### What you need to do
No image is to be carried over; reproduce the rest of the listing word for word.

○ ○ ○ ○ ○ ○ ○

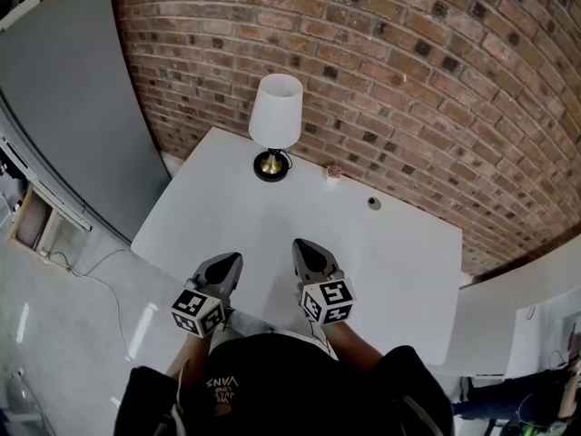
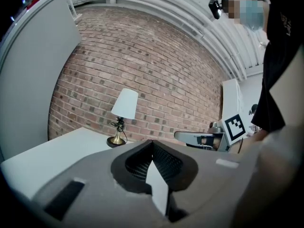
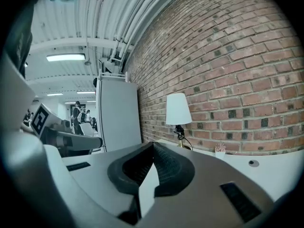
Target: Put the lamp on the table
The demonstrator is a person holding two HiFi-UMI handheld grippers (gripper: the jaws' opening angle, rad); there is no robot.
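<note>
Open-plan office or lab, brick wall, grey partition, ceiling pipes, strip lights

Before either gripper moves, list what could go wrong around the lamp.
1. The lamp is tall on a small round base, so a bump on the shade could tip it.
2. It stands near the far edge of the table, by the brick wall; a push might slide it off.
3. The small pink item sits close to the base and could be knocked during a reach.
</note>
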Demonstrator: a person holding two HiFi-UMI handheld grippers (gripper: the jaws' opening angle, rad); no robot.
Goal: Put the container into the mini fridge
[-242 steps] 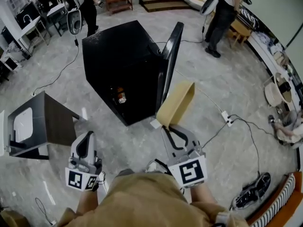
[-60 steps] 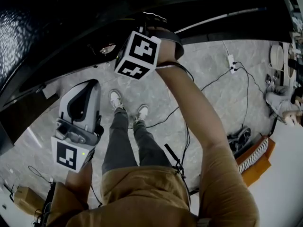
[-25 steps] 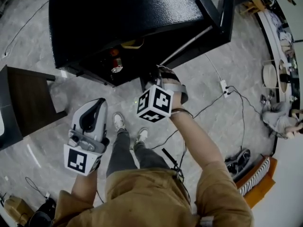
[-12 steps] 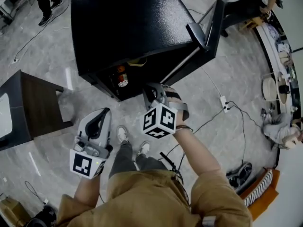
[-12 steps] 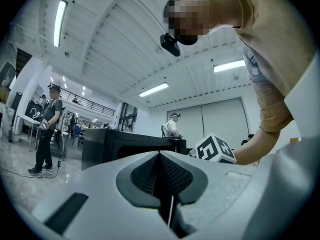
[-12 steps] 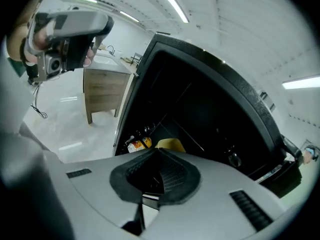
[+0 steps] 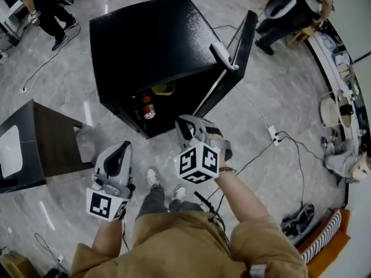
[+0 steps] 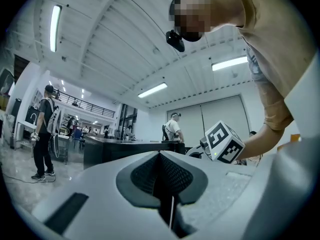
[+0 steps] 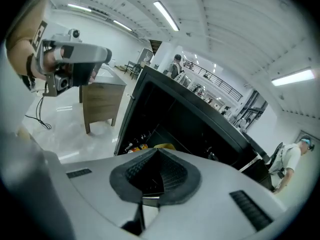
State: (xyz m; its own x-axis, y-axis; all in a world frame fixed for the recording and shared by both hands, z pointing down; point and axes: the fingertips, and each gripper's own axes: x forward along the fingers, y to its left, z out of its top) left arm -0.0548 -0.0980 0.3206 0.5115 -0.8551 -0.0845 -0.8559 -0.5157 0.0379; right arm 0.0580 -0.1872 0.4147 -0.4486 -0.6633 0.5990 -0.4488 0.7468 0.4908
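Observation:
The black mini fridge (image 7: 151, 39) stands on the floor with its door (image 7: 233, 59) swung open to the right. The yellowish container (image 7: 164, 88) sits inside on an upper shelf, above a can (image 7: 148, 112). My right gripper (image 7: 185, 123) is shut and empty, just in front of the fridge opening and apart from it. In the right gripper view the container (image 9: 165, 146) shows just past the shut right gripper (image 9: 158, 152), inside the fridge (image 9: 195, 121). My left gripper (image 7: 118, 154) hangs lower left, shut and empty. The left gripper view shows the left gripper (image 8: 160, 156) pointing up at the ceiling.
A dark wooden side table (image 7: 49, 141) stands left of the fridge. A power strip (image 7: 272, 134) with cables lies on the floor to the right, and shoes (image 7: 297, 220) further right. Other people stand at the back. My own feet (image 7: 153, 176) are below the fridge.
The right gripper, which carried the container earlier, has drawn back out of the fridge empty. The view has pulled away from the fridge, and the container stays inside.

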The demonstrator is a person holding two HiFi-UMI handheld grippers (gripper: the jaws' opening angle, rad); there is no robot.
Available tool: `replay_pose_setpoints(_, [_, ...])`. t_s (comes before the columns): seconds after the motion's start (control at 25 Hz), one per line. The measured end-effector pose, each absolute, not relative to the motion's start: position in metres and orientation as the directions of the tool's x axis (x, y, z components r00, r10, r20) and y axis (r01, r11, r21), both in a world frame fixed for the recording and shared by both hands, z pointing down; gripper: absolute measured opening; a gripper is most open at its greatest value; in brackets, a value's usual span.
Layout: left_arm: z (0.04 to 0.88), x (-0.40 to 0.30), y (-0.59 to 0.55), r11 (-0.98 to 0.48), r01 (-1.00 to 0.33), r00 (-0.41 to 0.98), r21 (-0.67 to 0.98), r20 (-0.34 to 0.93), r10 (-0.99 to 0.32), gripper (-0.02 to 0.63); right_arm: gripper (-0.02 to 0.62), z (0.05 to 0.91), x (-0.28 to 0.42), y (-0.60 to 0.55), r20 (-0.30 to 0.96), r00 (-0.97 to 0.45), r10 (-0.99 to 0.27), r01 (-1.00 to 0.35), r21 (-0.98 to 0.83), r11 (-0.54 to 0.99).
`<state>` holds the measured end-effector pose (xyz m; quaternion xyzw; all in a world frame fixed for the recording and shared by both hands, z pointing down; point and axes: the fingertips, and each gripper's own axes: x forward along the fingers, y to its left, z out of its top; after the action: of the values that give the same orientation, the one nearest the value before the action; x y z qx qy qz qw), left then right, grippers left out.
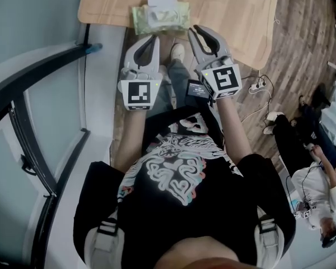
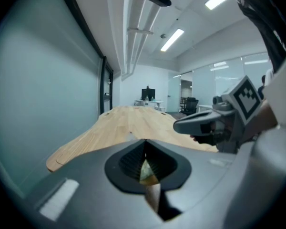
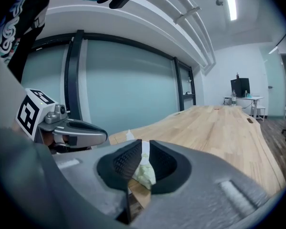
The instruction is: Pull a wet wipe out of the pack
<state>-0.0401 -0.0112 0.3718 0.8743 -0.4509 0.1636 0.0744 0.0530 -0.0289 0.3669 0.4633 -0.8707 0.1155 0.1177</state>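
Note:
A pale green wet wipe pack lies at the near edge of the wooden table, with a white wipe standing out of its top. Both grippers hover side by side just short of it, each pointing at the pack. My left gripper has its jaws together with nothing in them. My right gripper has a narrow gap between its pads. In the right gripper view the pack shows through that gap, beyond the right gripper and untouched. In the left gripper view a sliver of the pack shows under the left gripper.
The long table runs away from me beside a glass wall on the left. Below the grippers are my own legs and a shoe. On the floor at right lie a power strip with cables, and a person sits there.

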Motion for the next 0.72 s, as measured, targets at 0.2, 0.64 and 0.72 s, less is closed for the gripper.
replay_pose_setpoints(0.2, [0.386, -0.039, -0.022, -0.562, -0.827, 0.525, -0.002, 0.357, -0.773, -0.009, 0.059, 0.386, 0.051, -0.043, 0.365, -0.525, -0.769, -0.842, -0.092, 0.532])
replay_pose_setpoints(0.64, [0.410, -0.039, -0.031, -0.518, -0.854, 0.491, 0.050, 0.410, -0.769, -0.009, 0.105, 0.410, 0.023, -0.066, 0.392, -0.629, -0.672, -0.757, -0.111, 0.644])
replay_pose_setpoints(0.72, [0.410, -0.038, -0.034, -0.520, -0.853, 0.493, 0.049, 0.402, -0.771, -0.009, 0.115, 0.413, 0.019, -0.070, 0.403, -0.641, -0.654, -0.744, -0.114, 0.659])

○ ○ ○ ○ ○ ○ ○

### Written reply
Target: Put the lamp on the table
The demonstrator is a person holding two HiFi-UMI handheld grippers (gripper: the jaws' opening angle, rad); there is no robot.
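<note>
Open-plan office or lab, brick wall, grey partition, ceiling pipes, strip lights

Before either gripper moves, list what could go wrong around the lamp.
1. The lamp is tall on a small round base, so a bump on the shade could tip it.
2. It stands near the far edge of the table, by the brick wall; a push might slide it off.
3. The small pink item sits close to the base and could be knocked during a reach.
</note>
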Demonstrator: a person holding two HiFi-UMI handheld grippers (gripper: the jaws' opening angle, rad); no robot.
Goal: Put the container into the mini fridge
[-242 steps] 
[-60 steps] 
[-25 steps] 
[-12 steps] 
[-12 steps] 
[-12 steps] 
[+0 steps] 
[+0 steps] 
[+0 steps] 
State: (xyz m; its own x-axis, y-axis; all in a world frame fixed for the recording and shared by both hands, z pointing down; point and axes: the fingertips, and each gripper's own axes: x forward along the fingers, y to its left, z out of its top) left arm -0.0548 -0.0980 0.3206 0.5115 -0.8551 -0.0845 -0.8559 -0.5157 0.0379; right arm 0.0580 -0.1872 0.4147 -0.4486 -0.6633 0.5990 -0.4488 0.7468 0.4908
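Observation:
The black mini fridge (image 7: 151, 39) stands on the floor with its door (image 7: 233, 59) swung open to the right. The yellowish container (image 7: 164, 88) sits inside on an upper shelf, above a can (image 7: 148, 112). My right gripper (image 7: 185, 123) is shut and empty, just in front of the fridge opening and apart from it. In the right gripper view the container (image 9: 165, 146) shows just past the shut right gripper (image 9: 158, 152), inside the fridge (image 9: 195, 121). My left gripper (image 7: 118, 154) hangs lower left, shut and empty. The left gripper view shows the left gripper (image 8: 160, 156) pointing up at the ceiling.
A dark wooden side table (image 7: 49, 141) stands left of the fridge. A power strip (image 7: 272, 134) with cables lies on the floor to the right, and shoes (image 7: 297, 220) further right. Other people stand at the back. My own feet (image 7: 153, 176) are below the fridge.
The right gripper, which carried the container earlier, has drawn back out of the fridge empty. The view has pulled away from the fridge, and the container stays inside.
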
The demonstrator is a person holding two HiFi-UMI handheld grippers (gripper: the jaws' opening angle, rad); there is no robot.
Available tool: `replay_pose_setpoints(_, [_, ...])`. t_s (comes before the columns): seconds after the motion's start (control at 25 Hz), one per line. The measured end-effector pose, each absolute, not relative to the motion's start: position in metres and orientation as the directions of the tool's x axis (x, y, z components r00, r10, r20) and y axis (r01, r11, r21), both in a world frame fixed for the recording and shared by both hands, z pointing down; gripper: absolute measured opening; a gripper is most open at its greatest value; in brackets, a value's usual span.
Layout: left_arm: z (0.04 to 0.88), x (-0.40 to 0.30), y (-0.59 to 0.55), r11 (-0.98 to 0.48), r01 (-1.00 to 0.33), r00 (-0.41 to 0.98), r21 (-0.67 to 0.98), r20 (-0.34 to 0.93), r10 (-0.99 to 0.32), gripper (-0.02 to 0.63); right_arm: gripper (-0.02 to 0.62), z (0.05 to 0.91), x (-0.28 to 0.42), y (-0.60 to 0.55), r20 (-0.30 to 0.96), r00 (-0.97 to 0.45), r10 (-0.99 to 0.27), r01 (-1.00 to 0.35), r21 (-0.98 to 0.83), r11 (-0.54 to 0.99).
`<state>` holds the measured end-effector pose (xyz m; quaternion xyzw; all in a world frame fixed for the recording and shared by both hands, z pointing down; point and axes: the fingertips, and each gripper's own axes: x forward along the fingers, y to its left, z out of its top; after the action: of the values that give the same orientation, the one nearest the value before the action; x y z qx qy qz qw), left then right, grippers left out.
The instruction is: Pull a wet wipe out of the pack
<state>-0.0401 -0.0112 0.3718 0.8743 -0.4509 0.1636 0.0744 0.0530 -0.0289 0.3669 0.4633 -0.8707 0.1155 0.1177</state>
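Note:
A pale green wet wipe pack lies at the near edge of the wooden table, with a white wipe standing out of its top. Both grippers hover side by side just short of it, each pointing at the pack. My left gripper has its jaws together with nothing in them. My right gripper has a narrow gap between its pads. In the right gripper view the pack shows through that gap, beyond the right gripper and untouched. In the left gripper view a sliver of the pack shows under the left gripper.
The long table runs away from me beside a glass wall on the left. Below the grippers are my own legs and a shoe. On the floor at right lie a power strip with cables, and a person sits there.
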
Motion for the next 0.72 s, as measured, targets at 0.2, 0.64 and 0.72 s, less is closed for the gripper.
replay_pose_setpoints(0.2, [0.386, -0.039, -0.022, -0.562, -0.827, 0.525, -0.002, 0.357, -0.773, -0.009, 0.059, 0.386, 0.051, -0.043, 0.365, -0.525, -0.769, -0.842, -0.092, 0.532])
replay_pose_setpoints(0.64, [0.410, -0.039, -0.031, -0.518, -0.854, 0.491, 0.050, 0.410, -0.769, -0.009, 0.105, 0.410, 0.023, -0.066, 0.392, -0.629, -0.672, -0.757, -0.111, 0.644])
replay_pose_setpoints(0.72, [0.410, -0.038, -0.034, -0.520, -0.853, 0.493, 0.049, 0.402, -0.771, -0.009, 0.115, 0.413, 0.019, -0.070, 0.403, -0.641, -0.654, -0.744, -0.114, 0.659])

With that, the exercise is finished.